E-Canteen Fundas: Learning to chalk out team values to achieve #LeadershipGoals 

As a leader, ensure that your team values are not only well established, clearly stated, communicated, but also demonstrated through the actions of every member of the team

‘We looked at the Why of leadership last week, bhaiyya,’ said Rinku. ‘We set our team’s vision and have a common purpose. But our team’s behaviour is scattered and not the most efficient in terms of achieving our purpose. I don’t know what to do.’
‘True,’ said Rahul. ‘Everyone has their own ideas and it's getting in each other’s way.’
‘It’s time to discuss the How of leadership,’ said Rakesh. ‘How to get our team members aligned so they behave in a manner that’s best for the team, that shows what the team stands for.’
‘How do we do that, bhaiyya?’ asked Rinku.
‘First, we must establish team values,’ said Rakesh. ‘These are simply what the team values most. For example, some teams value winning at any cost, while some teams value fair play more than winning. You, as the leader, must carefully facilitate establishing team values that become the rules of engagement for the team. Every member of the team must abide by these team values. For example, if your team values punctuality and your star player arrives late, you can drop her as its behaviour that is violating what the team values.’
‘How do we establish team values, bhaiyya?’ asked Rinku excitedly.
‘Take us as an example,’ said Rakesh. ‘As a group of three, we can form our own set of values and our rules of engagement. Instead of pushing one’s values onto others, in which case they may not follow them, it’s best to discuss and arrive at our team values together. So, let’s discuss, what values mean the most to you? What values should our group adopt to grow to our full potential and achieve our purpose of learning and growing?’
‘Pursuit of excellence, growth mindset, openness, helping one another, trust…,’ said Rahul.
‘Honesty, fun, respect, discipline, teamwork, communication…’ said Rinku.
‘Great,’ said Rakesh. ‘For ease of remembering and practicing, let’s whittle our list of values to four. First, merge values that are similar. For example, helping one another, trust, openness and teamwork can be merged into teamwork. Then, let’s rank our values in order of importance and arrive at our top four values as a group.’
After discussion, Rinku declared, ‘The four values we as a group value are — 1. Growth mindset behaviour, 2. Pursuit of excellence, 3. Fun and 4. Trust.’
‘How do these values help us lead our team better, bhaiyya?’ asked Rahul. ‘They’re just words.’
‘Good question,’ said Rakesh. ‘Most teams stop after stating their values in words, which is only the starting point. But having decided what we value most, we must demonstrate our values through our behaviour. Any ideas on how we can demonstrate our values through our behaviours?’

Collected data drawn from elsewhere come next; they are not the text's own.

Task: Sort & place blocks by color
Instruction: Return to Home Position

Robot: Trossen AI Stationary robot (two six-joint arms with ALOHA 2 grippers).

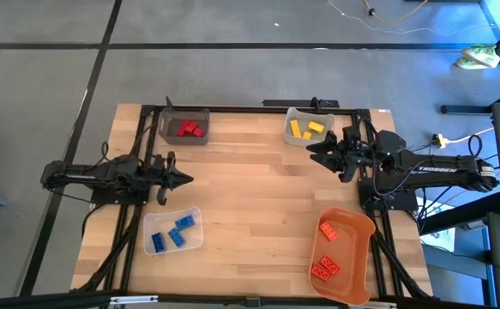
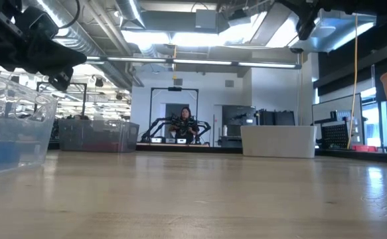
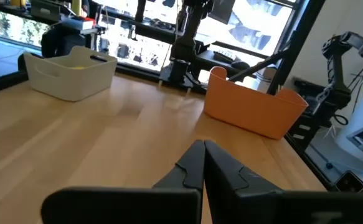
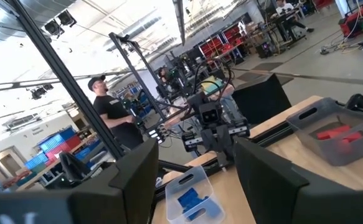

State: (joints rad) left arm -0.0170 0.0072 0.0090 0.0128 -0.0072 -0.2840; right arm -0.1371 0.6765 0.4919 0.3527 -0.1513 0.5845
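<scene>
All blocks lie inside bins. In the high view, red blocks (image 1: 189,129) sit in the dark bin, yellow blocks (image 1: 305,129) in the white bin, blue blocks (image 1: 174,233) in the clear bin and orange blocks (image 1: 328,249) in the orange bin. My left gripper (image 1: 185,179) is shut and hovers above the bare table, just beyond the clear bin; its closed fingers (image 3: 203,163) show in the left wrist view. My right gripper (image 1: 322,157) is open, holds nothing, and hangs in the air beside the white bin's near right corner; its own wrist view shows the wide gap (image 4: 197,168).
The dark bin (image 1: 185,127) and white bin (image 1: 308,127) stand at the far edge. The clear bin (image 1: 172,230) is near left and the orange bin (image 1: 342,255) near right. Bare wood (image 1: 250,189) lies between them. A person (image 4: 109,109) stands beyond the table.
</scene>
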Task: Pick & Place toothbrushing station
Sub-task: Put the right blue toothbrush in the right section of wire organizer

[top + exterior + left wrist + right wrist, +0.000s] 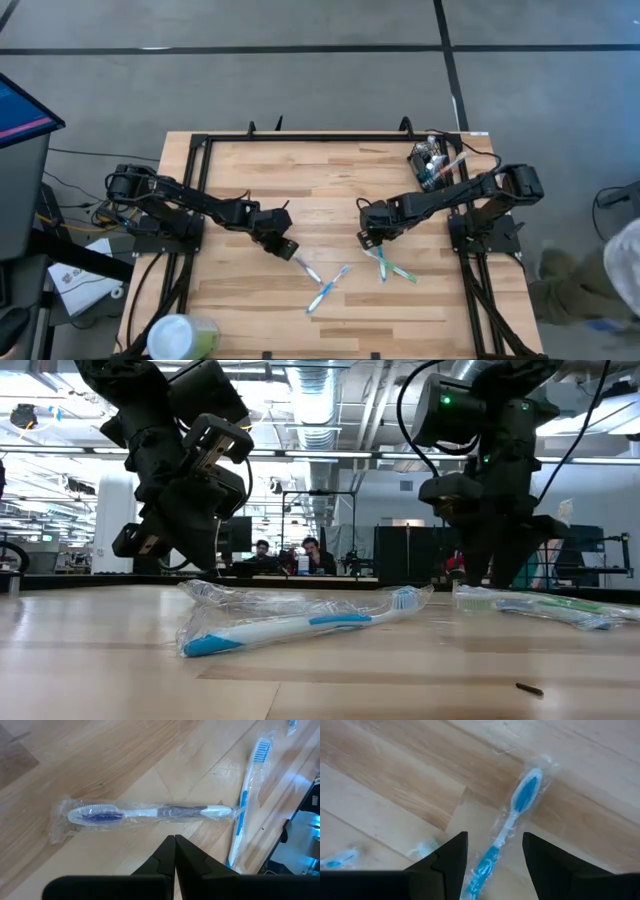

‘Hmm,’ said Rinku. ‘A Learning Mindset can be demonstrated by asking for help, asking questions, listening to others and engaging in discussions. Pursuit of Excellence can be shown by setting high standards in all that we do, small or big, and not compromising easily.’
‘Trust can be demonstrated via openness, initiating tough discussions, being vulnerable and sharing openly,’ said Rahul. ‘And we can demonstrate fun by being creative, making our processes more engaging and finding ways to enjoy and do better work.’
‘But bhaiyya, there’s a chance that these values can be interpreted differently by each person, right?’ asked Rinku. ‘How can we convey them correctly?’
‘True,’ said Rakesh. ‘Because we know what they mean, we can practice them. But let’s say we are a five hundred strong organisation, then our values become meaningless words to others. One way to convey the correct interpretation of our values is to collect and share stories when the right behaviours have been demonstrated. Most times, the right values are subtle but impactful — a smile, a word or a quiet act — that may not be seen or recognised, as opposed to acts with zero or negative impact. For example, if giving honest feedback is a value, it can be used sensitively and thoughtfully to get the right outcome or it can be used brutally to destroy the opportunity, individual or the team. So, build and share stories so that the entire team can practice the right values and move forward purposefully.’
‘That’s wonderful, bhaiyya,’ said Rinku. ‘Lots to take away.’
‘Yes,’ said Rakesh. ‘That’s how teams build cultures. Once a culture is built, it strengthens the team through behaviours that are aligned and in sync. It saves a lot of time and energy and achieves outcomes efficiently. Our values become the foundation, the common ground we share from where the team can grow. That’s how good leaders take care and establish the team values.’

Pro Tip: As a leader, ensure that your team values are not only well established, clearly stated, communicated, but also demonstrated through the actions of every member of the team. Good values lead to solid cultures.